Myanmar ordusu ile Budist çeteler tarafından sırf Müslüman oldukları gerekçesiyle katledilen ve Bangladeş’e kaçarak etnik temizlikten kurtulan Arakanlıların yaşadığı dram Birleşmiş Milletler (BM) tarafından hazırlanan raporla bir kez daha tescillendi.

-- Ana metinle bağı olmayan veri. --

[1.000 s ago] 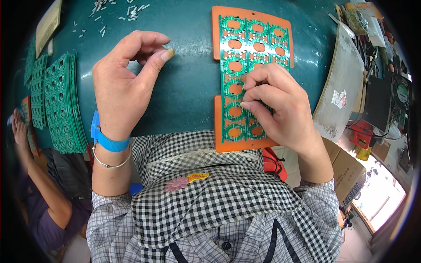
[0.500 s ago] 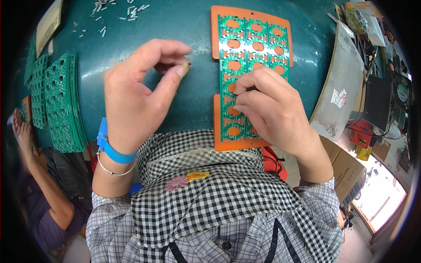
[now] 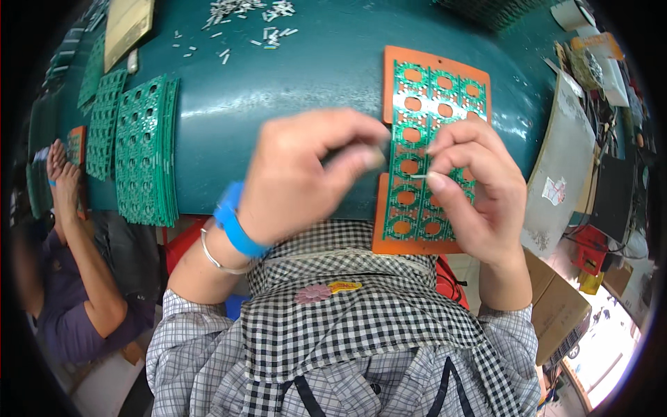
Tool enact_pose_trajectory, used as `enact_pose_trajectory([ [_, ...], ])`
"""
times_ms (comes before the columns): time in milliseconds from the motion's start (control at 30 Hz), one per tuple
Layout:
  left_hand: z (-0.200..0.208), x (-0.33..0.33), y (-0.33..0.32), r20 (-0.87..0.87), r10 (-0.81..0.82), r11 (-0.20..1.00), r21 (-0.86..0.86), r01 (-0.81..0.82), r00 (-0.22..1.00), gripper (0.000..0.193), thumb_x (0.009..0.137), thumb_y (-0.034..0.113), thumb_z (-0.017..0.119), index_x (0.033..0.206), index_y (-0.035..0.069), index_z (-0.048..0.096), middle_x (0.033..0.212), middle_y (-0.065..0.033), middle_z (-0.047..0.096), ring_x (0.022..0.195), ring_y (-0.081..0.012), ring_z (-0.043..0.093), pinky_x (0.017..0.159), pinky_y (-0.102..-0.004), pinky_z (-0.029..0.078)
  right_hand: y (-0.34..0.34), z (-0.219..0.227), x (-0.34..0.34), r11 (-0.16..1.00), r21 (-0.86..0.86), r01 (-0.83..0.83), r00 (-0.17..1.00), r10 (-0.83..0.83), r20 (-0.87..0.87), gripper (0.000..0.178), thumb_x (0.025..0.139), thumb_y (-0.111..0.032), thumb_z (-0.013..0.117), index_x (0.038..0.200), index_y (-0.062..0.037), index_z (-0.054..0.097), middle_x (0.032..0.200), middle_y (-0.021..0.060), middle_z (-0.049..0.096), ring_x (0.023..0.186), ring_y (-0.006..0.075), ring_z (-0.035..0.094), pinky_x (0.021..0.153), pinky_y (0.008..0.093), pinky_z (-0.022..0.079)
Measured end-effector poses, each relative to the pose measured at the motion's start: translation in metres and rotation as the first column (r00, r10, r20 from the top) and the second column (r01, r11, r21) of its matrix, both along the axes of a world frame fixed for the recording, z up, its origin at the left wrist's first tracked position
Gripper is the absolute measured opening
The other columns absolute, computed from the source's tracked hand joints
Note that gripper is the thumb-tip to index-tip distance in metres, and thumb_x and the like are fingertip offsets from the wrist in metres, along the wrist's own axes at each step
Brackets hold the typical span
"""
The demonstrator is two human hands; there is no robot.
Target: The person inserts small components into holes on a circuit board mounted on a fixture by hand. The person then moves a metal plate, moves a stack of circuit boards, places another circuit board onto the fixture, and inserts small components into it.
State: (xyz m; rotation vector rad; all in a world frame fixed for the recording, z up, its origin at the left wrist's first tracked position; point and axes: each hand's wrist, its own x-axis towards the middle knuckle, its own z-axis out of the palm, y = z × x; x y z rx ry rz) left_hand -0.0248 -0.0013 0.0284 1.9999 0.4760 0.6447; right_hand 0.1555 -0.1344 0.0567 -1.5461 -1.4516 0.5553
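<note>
A green circuit-board panel (image 3: 409, 150) with rows of oval holes lies on an orange tray (image 3: 396, 245) in front of me, to the right. Over its right side, my right hand (image 3: 483, 187) is closed, thumb and fingertips drawn together, and a small thin pale strip (image 3: 417, 176) sticks out at the thumb tip. My left hand (image 3: 306, 170) hovers just left of the panel, with its fingers bent toward the board's left edge. Motion smears its fingertips, so I cannot see whether they hold anything.
Small pale strips (image 3: 236, 8) lie scattered at the far side of the green table (image 3: 278, 83). Stacked green panels (image 3: 142, 153) stand at the left, near a co-worker's hands (image 3: 64, 174). A grey board (image 3: 556, 167) and a cardboard box (image 3: 556, 299) are on the right.
The whole view has shifted, so the table things appear farther right. My left hand has moved right, close to the panel. My right hand has lifted its fingertips from the board, and a strip now shows there.
</note>
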Motion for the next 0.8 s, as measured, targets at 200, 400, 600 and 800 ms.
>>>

En az 24 bin kişinin hayatını kaybettiği ve 900 bin Rohingya Müslümanı’nın topraklarını terk etmek zorunda kaldığı ‘etnik temizliğe’ ilişkin soruşturmasını tamamlayan BM ekibini, Myanmar Genelkurmay Başkanı Min Aung Hlaing ve 5 generalinin soykırım, suçundan insanlığa karşı suç ve savaş suçları suçlamalarından Uluslararası Ceza Mahkemesi’nde (UCM) yargılanmasını talep etti.
ÜST KADEME HEDEFTE
BM’nin Uluslararası Myanmar Bağımsız Araştırma Misyonu’nun Cenevre’de açıkladığı raporda, Myanmar Genelkurmay Başkanı Min Aung Hlaing ve yardımcısı General Soe Win dahil olmak üzere toplam 6 ordu generalinin Arakan eyaletinde soykırım, Kaçin ve Şan eyaletinde ise insanlığa karşı suçlar nedeniyle araştırılması ve haklarında soruşturulma başlatılması istendi. “Askeri zorunluluklar, cinayetleri, kadınlara toplu tecavüzü, çocuklara saldırıları ve köy yakmaları haklı çıkarmayacaktır“ denilen raporda, bölgedeki soykırımın dünyadaki diğer soykırımlarla ‘doğallığı, ‘ciddiyeti’ ve ‘kapsamı’ bakımından benzerlikler gösterdiğine işaret edildi.
BMGK’YA ÇAĞRI
Soykırım işleyen ordu mensuplarına ilişkin BM’nin elinde uzun bir liste olduğunu aktaran Misyon, bilgilerin 18 Eylül’de BM İnsan Hakları Konseyi’ne sunulana kadar saklı tutulacağını kaydetti. Raporu açıkladıktan sonra söz alan Misyon Başkanı Marzuki Darusman, Myanmar Genelkurmayı’nın yargılanması adına BM Güvenlik Konseyi’ne bir an önce harekete geçme çağrısında bulundu. Myanmar Genelkurmay Başkanı Hlaing’in derhal istifa etmesi gerektiğini dile getiren Darusman, “Arakanlılar doğumdan ölüme kadar ciddi sistematik zulme maruz kalıyor. BMGK’ya mesajımız Myanmar’ı UCM’ye havale etmesidir” ifadelerini kullandı.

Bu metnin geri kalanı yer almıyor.